__BRIEF__: Take the material below and reproduce, word for word, only the lines from the line with "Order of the" through the line with "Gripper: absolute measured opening".
(DATA SEGMENT begins)
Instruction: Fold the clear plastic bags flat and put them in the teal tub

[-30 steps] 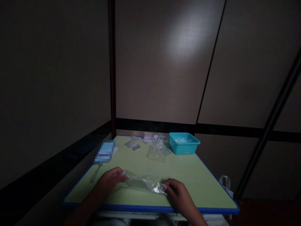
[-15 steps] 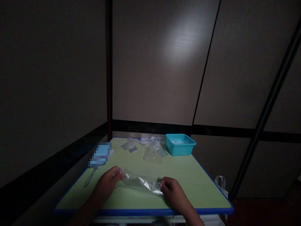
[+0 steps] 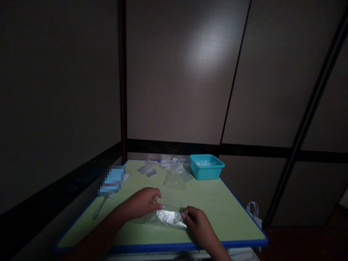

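Note:
A clear plastic bag (image 3: 171, 218) lies low over the near part of the table, crinkled and shining. My right hand (image 3: 198, 223) pinches its right end between thumb and fingers. Above the bag's left part is my left hand (image 3: 145, 202), thumb and forefinger apart, with the thumb tip at the film's upper edge. Whether that thumb presses on the film is hard to see. Farther back, several clear bags (image 3: 175, 180) lie loosely spread and overlapping.
A turquoise basket (image 3: 207, 173) with something clear inside stands at the back right of the green, blue-edged table (image 3: 217, 206). At the left edge lies a blurred-out blue item (image 3: 112, 180) with a strap. A white bag (image 3: 253, 210) hangs beyond the right edge.
My left hand has left the bag's left end and moved right along it, its fingers parting. My right hand keeps its pinch in nearly the same place.

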`<state>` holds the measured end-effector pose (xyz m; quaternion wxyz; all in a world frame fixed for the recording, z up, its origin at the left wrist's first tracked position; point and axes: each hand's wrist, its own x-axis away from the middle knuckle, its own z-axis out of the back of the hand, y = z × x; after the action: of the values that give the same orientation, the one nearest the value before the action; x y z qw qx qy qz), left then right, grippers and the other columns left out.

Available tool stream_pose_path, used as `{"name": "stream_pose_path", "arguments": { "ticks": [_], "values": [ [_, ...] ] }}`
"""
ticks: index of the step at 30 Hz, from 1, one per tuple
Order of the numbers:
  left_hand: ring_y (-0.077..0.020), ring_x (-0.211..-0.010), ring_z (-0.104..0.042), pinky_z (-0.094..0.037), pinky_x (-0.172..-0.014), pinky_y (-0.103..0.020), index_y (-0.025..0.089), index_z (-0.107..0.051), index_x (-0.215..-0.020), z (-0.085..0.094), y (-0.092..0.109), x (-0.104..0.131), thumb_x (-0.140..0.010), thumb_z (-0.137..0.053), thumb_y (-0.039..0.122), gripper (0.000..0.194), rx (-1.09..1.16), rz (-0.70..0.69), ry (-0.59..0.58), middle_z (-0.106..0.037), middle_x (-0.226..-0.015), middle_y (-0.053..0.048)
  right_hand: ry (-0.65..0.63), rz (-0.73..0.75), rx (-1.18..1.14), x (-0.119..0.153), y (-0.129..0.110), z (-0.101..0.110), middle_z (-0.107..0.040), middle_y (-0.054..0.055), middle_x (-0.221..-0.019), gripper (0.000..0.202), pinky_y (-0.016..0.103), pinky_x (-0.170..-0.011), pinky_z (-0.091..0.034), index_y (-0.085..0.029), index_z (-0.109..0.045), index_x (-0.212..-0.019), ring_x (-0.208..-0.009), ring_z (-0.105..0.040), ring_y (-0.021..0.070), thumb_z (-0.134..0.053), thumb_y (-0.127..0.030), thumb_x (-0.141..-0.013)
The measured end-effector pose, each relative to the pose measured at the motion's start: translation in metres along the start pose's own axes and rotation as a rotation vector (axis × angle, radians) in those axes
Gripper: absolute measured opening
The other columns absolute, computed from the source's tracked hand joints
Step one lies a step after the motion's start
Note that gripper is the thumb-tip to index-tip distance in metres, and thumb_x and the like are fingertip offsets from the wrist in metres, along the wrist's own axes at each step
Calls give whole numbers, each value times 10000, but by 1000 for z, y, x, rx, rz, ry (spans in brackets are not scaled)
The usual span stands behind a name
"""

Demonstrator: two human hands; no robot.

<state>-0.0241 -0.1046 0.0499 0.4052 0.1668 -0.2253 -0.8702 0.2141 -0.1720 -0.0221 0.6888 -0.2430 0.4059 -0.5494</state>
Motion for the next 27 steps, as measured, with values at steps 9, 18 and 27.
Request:
{"name": "stream_pose_path", "arguments": {
  "ticks": [9,18,27],
  "values": [
    [-146,-669,-534,-376,-568,-211,186,-613,-736,-7,-21,-13,-598,-652,365,230,114,40,-242,-589,-691,34,20,9,-10,1,4,-2,-564,-1,-642,184,216,-569,-321,-173,-543,-661,-649,-506,147,-463,-274,-794],
    [-118,-586,-497,-335,-503,-190,176,-623,-795,-8,-27,-5,-612,-612,342,247,215,64,-270,-554,-628,47,16,5,15,2,-2,0,-571,-2,-632,208,223,-572,-324,-171,-562,-661,-637,-502,144,-465,-291,-801],
    [-127,-618,-510,-357,-563,-202,168,-612,-653,2,-19,2,-631,-545,261,117,216,20,-236,-558,-602,45,16,16,-2,3,-2,0,-585,9,-649,221,225,-583,-339,-168,-567,-665,-659,-513,156,-472,-312,-803]
  ]
}}
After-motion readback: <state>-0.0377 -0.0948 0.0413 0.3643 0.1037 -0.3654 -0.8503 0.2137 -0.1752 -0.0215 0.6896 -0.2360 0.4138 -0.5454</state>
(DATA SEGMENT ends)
__EXERCISE RESULT__:
Order of the numbers:
  left_hand: ring_y (-0.077..0.020), ring_x (-0.211..-0.010), ring_z (-0.104..0.042), pinky_z (-0.094..0.037), pinky_x (-0.172..-0.014), pinky_y (-0.103..0.020), index_y (-0.025..0.089), index_z (-0.107..0.051), index_x (-0.215..-0.020), z (-0.085..0.094), y (-0.092..0.109), x (-0.104..0.131), thumb_x (-0.140..0.010), thumb_z (-0.137..0.053), thumb_y (-0.039..0.122), gripper (0.000..0.194), rx (-1.09..1.16), rz (-0.70..0.69), ry (-0.59..0.58), middle_z (-0.106..0.037), middle_x (-0.226..-0.015), middle_y (-0.053..0.048)
  right_hand: ry (-0.65..0.63), rz (-0.73..0.75), rx (-1.18..1.14), x (-0.119..0.153), y (-0.129..0.110), z (-0.101..0.110), middle_z (-0.107..0.040), middle_y (-0.054..0.055), middle_x (-0.221..-0.019), gripper (0.000..0.202), pinky_y (-0.016..0.103), pinky_x (-0.170..-0.011), pinky_z (-0.091..0.034), index_y (-0.085..0.029), index_z (-0.109..0.045), index_x (-0.212..-0.019), ring_x (-0.208..-0.009), ring_z (-0.105..0.040), ring_y (-0.021..0.070), thumb_z (-0.134..0.053), thumb_y (-0.127..0.030), thumb_x (-0.141..-0.013)
The measured end-effector pose, each relative to the pose measured at the motion's start: translation in metres along the start pose's own axes and rotation as a rotation vector (axis × angle, radians) in those axes
Gripper: absolute measured opening

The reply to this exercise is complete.